=== Section Start ===

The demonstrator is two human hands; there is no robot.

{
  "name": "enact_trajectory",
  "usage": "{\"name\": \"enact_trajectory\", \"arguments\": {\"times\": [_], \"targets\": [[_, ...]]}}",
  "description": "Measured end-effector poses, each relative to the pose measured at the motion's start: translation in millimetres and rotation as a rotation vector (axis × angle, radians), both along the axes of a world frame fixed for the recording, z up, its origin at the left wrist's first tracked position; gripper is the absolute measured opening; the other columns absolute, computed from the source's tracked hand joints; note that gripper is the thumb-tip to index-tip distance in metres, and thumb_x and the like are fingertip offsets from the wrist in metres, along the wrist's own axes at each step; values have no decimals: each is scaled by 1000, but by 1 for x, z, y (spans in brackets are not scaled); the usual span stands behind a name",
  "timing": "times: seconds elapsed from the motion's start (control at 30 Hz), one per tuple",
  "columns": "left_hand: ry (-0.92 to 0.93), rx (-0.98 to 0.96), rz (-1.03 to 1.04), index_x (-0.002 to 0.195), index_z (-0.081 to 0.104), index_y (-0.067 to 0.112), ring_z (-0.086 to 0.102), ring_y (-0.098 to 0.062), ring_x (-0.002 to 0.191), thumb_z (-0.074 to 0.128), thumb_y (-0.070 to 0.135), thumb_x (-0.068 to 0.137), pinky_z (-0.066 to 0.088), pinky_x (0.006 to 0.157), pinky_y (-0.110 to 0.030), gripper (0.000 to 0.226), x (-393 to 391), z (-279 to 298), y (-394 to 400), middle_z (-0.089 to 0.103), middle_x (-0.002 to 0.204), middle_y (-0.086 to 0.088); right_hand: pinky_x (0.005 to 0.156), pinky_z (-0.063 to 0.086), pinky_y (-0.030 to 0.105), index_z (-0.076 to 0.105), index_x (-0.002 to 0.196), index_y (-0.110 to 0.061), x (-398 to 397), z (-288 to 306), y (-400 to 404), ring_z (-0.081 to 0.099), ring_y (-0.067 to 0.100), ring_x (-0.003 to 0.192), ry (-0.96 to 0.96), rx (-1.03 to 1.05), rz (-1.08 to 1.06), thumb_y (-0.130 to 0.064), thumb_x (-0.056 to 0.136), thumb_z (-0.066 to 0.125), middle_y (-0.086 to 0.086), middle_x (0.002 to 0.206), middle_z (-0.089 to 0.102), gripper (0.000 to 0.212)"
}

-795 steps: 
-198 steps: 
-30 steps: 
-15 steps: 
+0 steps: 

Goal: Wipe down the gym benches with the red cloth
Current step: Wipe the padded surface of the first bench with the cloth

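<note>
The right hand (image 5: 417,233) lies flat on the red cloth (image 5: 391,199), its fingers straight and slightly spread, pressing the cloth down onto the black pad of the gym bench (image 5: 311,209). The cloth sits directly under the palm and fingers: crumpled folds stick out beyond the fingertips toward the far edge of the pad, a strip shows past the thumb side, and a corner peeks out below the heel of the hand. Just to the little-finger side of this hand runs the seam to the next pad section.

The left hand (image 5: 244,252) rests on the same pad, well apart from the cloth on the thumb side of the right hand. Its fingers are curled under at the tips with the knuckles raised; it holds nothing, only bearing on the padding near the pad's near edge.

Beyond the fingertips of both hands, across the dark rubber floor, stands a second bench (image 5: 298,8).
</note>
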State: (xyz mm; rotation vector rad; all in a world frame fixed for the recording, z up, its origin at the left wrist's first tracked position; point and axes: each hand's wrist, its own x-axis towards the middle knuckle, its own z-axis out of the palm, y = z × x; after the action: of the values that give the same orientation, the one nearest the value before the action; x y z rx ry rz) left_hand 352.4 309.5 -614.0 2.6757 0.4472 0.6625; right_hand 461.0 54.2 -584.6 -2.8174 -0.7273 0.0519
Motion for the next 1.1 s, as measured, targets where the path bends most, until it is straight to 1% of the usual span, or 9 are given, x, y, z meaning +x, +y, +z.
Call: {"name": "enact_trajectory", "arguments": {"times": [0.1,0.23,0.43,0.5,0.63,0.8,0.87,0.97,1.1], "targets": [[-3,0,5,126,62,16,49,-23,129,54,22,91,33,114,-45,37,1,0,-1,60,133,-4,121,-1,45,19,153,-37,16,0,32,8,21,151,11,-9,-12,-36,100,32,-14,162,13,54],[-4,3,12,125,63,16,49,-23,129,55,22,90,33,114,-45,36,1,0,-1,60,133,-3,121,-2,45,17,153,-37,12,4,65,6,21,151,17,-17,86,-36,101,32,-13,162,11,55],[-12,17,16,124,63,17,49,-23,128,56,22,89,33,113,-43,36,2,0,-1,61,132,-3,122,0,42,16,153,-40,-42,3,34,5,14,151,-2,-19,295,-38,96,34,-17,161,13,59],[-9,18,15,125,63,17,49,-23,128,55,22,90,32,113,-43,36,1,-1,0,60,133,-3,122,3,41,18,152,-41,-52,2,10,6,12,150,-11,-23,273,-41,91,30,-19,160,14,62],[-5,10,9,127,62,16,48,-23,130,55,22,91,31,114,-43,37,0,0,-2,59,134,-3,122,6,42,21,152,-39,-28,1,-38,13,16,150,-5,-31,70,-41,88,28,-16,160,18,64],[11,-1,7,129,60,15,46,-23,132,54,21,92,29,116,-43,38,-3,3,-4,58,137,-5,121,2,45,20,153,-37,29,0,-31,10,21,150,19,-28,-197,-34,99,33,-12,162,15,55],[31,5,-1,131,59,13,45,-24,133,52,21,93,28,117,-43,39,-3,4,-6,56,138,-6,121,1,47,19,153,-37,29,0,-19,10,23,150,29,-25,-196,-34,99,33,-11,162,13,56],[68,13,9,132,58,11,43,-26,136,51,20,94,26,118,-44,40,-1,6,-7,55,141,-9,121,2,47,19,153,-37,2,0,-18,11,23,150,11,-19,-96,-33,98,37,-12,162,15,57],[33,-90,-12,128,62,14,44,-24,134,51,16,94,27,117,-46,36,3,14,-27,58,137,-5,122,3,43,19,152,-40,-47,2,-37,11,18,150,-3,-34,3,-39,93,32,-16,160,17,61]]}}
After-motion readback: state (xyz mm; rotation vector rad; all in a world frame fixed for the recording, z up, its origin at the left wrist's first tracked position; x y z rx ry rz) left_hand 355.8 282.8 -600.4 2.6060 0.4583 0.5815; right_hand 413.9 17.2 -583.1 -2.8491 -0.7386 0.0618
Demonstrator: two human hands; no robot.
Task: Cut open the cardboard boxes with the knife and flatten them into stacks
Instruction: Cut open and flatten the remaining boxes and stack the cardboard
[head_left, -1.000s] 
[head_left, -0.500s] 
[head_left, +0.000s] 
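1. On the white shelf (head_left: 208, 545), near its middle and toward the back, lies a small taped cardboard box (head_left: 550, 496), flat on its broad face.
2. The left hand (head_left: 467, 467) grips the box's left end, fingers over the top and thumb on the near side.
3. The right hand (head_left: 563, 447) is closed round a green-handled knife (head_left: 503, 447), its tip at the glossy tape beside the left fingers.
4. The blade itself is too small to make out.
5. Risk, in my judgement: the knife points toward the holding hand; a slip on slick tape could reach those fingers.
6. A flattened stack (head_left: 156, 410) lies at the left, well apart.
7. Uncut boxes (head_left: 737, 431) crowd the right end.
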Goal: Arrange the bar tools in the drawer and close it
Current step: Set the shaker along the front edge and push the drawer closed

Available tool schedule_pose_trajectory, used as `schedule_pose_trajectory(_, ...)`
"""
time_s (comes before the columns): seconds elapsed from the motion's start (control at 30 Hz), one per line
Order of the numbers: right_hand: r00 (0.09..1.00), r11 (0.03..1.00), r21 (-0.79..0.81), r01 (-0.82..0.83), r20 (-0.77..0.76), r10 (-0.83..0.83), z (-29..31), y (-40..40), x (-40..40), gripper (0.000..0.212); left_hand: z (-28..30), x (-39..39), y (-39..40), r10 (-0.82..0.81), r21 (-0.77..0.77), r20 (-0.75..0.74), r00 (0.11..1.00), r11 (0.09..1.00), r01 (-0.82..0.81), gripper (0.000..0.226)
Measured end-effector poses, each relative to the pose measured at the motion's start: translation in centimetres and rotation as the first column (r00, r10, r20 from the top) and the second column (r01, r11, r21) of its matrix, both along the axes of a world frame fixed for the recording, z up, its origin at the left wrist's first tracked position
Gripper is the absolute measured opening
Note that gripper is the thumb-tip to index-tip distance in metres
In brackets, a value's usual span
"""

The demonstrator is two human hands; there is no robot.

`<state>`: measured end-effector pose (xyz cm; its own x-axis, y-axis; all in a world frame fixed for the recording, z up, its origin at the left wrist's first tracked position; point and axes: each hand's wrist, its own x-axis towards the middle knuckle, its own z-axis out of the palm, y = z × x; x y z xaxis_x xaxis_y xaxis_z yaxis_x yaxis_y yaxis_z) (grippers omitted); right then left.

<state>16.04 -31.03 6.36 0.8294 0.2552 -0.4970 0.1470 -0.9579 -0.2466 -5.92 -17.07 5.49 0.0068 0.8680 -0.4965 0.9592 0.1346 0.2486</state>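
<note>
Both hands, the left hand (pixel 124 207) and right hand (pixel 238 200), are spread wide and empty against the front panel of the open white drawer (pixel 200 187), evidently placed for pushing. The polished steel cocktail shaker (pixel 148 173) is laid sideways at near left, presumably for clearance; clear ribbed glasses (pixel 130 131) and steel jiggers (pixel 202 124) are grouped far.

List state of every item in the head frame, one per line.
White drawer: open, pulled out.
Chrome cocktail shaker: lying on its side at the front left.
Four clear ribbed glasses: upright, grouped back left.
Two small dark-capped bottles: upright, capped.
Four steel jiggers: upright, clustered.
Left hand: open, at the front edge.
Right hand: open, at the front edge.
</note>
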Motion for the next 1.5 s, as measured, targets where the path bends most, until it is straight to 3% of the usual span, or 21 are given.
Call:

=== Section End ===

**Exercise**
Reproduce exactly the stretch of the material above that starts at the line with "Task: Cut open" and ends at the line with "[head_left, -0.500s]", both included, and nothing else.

**Your solution**
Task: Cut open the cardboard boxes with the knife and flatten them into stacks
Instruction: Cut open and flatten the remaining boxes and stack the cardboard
[head_left, -1.000s] 
[head_left, -0.500s] 

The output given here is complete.